Work order =
Return each line below holding the string "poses".

Task input =
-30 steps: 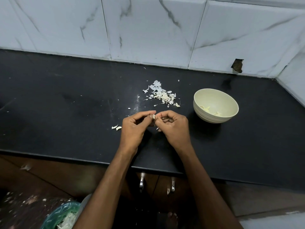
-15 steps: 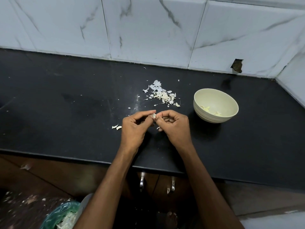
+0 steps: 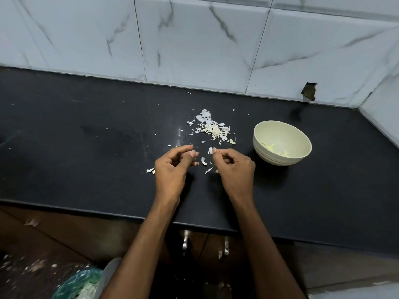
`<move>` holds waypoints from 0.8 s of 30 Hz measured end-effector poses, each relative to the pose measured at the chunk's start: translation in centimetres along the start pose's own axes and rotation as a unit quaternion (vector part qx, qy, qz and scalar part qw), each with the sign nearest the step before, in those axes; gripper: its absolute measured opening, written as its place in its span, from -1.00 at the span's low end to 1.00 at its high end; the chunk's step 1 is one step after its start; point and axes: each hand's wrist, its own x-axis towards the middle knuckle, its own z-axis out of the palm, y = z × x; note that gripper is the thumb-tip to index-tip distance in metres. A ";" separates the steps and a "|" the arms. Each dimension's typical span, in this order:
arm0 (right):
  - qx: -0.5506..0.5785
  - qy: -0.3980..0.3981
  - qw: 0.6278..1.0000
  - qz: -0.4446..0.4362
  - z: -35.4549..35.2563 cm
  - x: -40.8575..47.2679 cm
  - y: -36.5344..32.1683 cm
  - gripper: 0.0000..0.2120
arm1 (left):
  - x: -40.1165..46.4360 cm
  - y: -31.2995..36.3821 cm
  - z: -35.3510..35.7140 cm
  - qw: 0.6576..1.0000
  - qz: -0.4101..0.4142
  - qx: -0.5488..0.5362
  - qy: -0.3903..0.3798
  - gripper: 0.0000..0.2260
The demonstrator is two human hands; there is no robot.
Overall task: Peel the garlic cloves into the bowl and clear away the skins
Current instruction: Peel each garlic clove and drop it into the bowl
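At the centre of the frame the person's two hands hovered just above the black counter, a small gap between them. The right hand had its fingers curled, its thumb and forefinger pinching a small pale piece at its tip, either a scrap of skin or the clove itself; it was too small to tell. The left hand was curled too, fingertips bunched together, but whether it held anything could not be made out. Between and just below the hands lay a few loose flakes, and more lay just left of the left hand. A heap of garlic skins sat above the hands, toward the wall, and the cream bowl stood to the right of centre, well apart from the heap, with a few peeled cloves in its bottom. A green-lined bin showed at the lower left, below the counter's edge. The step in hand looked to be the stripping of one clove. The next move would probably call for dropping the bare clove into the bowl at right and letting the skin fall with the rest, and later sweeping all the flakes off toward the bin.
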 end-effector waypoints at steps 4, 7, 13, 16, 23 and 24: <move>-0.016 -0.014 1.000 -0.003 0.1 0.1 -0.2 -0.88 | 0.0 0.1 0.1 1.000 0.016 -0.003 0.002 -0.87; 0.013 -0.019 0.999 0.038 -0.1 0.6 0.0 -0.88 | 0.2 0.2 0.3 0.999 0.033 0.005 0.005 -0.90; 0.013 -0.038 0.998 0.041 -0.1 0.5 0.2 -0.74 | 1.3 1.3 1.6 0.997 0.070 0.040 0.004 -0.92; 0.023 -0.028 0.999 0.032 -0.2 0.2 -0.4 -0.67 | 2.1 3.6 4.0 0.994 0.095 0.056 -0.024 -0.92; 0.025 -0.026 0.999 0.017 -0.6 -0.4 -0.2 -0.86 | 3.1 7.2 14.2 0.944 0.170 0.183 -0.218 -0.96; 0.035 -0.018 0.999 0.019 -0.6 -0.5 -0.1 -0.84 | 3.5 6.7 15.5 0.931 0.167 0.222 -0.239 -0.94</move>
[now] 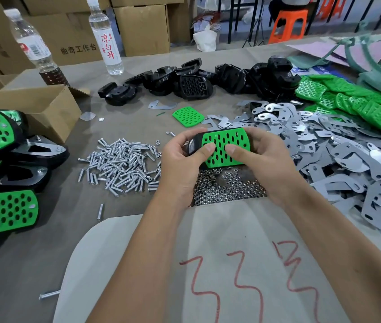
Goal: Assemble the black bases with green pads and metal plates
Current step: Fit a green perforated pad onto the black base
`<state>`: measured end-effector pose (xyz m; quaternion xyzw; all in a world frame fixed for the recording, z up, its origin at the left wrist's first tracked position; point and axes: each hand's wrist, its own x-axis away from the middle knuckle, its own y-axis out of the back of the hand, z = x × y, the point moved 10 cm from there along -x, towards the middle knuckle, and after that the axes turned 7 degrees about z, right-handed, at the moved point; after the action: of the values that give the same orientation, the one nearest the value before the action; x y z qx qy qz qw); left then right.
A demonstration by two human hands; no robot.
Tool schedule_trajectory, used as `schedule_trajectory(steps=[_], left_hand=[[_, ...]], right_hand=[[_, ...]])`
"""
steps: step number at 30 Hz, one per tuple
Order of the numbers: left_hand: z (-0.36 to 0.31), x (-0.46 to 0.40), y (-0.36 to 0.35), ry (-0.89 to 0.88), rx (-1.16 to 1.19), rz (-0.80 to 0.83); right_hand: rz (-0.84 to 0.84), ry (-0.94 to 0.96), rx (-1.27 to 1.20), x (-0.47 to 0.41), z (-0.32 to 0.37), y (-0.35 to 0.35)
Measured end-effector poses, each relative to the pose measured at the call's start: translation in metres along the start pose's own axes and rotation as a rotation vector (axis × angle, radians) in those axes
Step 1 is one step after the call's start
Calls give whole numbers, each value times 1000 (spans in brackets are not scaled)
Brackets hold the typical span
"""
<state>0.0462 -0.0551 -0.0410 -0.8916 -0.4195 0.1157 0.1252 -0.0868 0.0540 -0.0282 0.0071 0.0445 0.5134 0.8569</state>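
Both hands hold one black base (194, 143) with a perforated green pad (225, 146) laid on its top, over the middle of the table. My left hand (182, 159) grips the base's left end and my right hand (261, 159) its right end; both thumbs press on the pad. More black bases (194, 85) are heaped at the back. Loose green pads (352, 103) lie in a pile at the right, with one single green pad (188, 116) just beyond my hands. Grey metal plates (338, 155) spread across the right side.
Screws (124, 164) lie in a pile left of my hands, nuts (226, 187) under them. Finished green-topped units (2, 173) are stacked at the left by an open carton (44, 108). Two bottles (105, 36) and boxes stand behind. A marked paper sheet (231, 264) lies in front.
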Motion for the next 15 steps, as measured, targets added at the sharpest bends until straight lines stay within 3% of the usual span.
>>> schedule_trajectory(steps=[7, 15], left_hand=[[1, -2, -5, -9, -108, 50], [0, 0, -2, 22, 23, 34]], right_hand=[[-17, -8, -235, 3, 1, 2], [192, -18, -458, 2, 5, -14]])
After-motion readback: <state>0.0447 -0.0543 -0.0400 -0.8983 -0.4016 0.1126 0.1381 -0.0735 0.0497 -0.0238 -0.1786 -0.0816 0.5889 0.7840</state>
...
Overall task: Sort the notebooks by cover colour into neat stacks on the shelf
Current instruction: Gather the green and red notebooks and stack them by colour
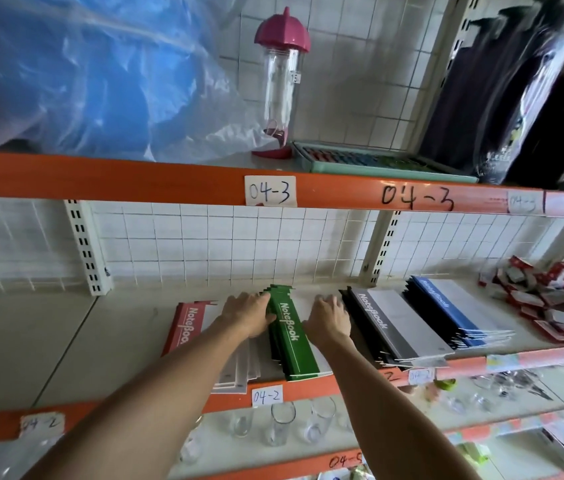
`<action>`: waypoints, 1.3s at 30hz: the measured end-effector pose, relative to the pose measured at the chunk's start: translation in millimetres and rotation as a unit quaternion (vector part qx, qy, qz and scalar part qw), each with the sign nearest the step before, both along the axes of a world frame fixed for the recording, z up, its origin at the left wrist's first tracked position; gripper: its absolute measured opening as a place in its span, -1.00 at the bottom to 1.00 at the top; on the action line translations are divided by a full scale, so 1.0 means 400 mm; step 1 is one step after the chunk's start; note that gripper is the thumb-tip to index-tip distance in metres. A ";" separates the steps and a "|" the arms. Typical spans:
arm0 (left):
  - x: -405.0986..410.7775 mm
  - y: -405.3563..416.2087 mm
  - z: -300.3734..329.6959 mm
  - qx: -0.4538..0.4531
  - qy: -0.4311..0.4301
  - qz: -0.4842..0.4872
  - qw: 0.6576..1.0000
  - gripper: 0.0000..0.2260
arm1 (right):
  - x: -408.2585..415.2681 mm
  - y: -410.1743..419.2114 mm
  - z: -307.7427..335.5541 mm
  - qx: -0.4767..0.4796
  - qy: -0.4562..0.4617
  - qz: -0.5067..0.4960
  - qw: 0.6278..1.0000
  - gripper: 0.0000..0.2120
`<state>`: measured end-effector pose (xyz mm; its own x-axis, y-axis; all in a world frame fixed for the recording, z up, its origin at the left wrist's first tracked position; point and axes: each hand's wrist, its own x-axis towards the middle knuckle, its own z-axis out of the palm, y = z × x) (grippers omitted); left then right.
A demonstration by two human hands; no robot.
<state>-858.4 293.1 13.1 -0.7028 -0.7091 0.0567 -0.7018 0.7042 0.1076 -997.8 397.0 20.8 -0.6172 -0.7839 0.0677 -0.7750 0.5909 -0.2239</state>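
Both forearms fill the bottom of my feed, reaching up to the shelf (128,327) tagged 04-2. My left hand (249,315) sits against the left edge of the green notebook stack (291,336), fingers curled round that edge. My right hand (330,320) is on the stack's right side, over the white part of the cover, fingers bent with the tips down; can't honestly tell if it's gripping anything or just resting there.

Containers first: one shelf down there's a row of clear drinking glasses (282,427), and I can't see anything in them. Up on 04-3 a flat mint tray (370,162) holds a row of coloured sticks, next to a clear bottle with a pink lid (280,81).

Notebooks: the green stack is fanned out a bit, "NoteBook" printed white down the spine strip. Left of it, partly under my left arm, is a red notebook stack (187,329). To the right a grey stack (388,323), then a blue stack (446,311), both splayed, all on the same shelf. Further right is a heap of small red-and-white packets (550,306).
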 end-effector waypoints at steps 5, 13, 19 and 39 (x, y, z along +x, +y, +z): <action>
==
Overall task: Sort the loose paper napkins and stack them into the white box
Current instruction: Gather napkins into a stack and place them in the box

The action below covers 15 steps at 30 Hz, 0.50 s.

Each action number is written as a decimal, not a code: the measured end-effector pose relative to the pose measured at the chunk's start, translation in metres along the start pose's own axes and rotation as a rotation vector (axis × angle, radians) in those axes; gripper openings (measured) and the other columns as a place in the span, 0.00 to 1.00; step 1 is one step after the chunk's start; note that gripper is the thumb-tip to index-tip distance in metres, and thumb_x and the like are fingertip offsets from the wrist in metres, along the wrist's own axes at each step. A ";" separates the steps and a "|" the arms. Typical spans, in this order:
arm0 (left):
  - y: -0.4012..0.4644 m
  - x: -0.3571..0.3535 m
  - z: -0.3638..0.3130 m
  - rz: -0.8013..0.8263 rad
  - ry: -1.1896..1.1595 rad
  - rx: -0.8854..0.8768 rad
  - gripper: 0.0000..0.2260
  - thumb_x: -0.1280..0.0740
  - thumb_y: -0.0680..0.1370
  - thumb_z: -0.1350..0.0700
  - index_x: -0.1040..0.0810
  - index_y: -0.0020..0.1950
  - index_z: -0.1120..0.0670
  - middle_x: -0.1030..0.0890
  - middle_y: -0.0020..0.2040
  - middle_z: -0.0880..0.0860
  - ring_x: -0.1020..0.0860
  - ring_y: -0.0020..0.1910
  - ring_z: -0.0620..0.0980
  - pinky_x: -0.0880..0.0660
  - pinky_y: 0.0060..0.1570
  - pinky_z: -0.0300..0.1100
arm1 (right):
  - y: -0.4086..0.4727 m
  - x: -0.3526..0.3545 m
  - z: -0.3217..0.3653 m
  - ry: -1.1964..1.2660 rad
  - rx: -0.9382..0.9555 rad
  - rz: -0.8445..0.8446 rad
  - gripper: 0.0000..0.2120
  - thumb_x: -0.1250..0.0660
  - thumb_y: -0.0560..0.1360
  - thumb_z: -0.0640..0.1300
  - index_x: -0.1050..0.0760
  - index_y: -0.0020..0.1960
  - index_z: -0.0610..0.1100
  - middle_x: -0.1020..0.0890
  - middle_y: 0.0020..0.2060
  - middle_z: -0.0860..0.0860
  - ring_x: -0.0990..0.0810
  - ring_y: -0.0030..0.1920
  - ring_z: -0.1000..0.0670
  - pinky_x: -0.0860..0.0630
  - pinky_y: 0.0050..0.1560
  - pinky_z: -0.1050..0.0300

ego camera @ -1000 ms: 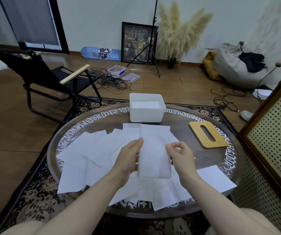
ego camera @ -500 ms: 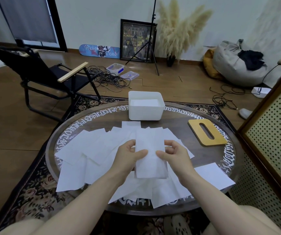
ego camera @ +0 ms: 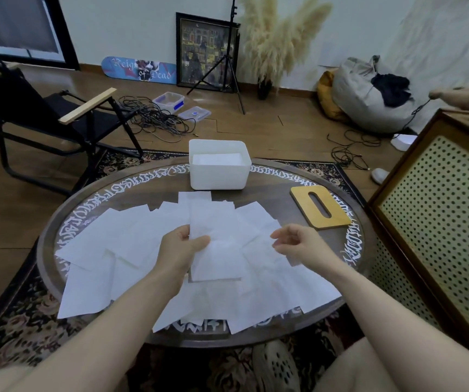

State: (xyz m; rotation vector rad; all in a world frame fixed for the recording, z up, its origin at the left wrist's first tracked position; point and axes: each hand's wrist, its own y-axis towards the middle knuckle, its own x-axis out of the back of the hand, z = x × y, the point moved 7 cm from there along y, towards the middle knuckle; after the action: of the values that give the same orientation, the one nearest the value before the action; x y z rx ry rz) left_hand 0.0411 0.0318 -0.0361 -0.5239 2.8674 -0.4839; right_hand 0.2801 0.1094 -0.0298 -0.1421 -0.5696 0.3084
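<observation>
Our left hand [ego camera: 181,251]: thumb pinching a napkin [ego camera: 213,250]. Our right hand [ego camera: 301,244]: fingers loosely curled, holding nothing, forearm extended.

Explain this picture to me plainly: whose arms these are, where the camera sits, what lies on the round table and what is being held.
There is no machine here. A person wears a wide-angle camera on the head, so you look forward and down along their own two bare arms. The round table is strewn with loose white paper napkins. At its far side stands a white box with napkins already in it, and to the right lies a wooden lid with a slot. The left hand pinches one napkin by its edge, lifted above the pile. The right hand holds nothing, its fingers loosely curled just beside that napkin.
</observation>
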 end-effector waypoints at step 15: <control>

Result of the exercise =
`<move>` holds waypoints from 0.8 s of 30 Hz measured end-effector poses, each relative to the pose measured at the chunk's start: translation in centimetres along the start pose's own axes and rotation as a unit quaternion (vector part qx, qy, qz and scalar part qw), each with the sign nearest the step before, in those axes; gripper: its absolute measured opening, written as its place in its span, from -1.00 at the span's low end to 1.00 at its high end; the chunk's step 1 is one step after its start; point and axes: each hand's wrist, its own x-axis towards the middle knuckle, its own z-axis out of the palm, y = z × x; note that gripper is the thumb-tip to index-tip distance in metres. A ";" separates the steps and a "|" the arms. Each dimension's typical span, in this order:
Measured end-effector poses, each relative to the pose measured at the call's start: translation in metres along the start pose's own axes and rotation as a rotation vector (axis × angle, radians) in those axes

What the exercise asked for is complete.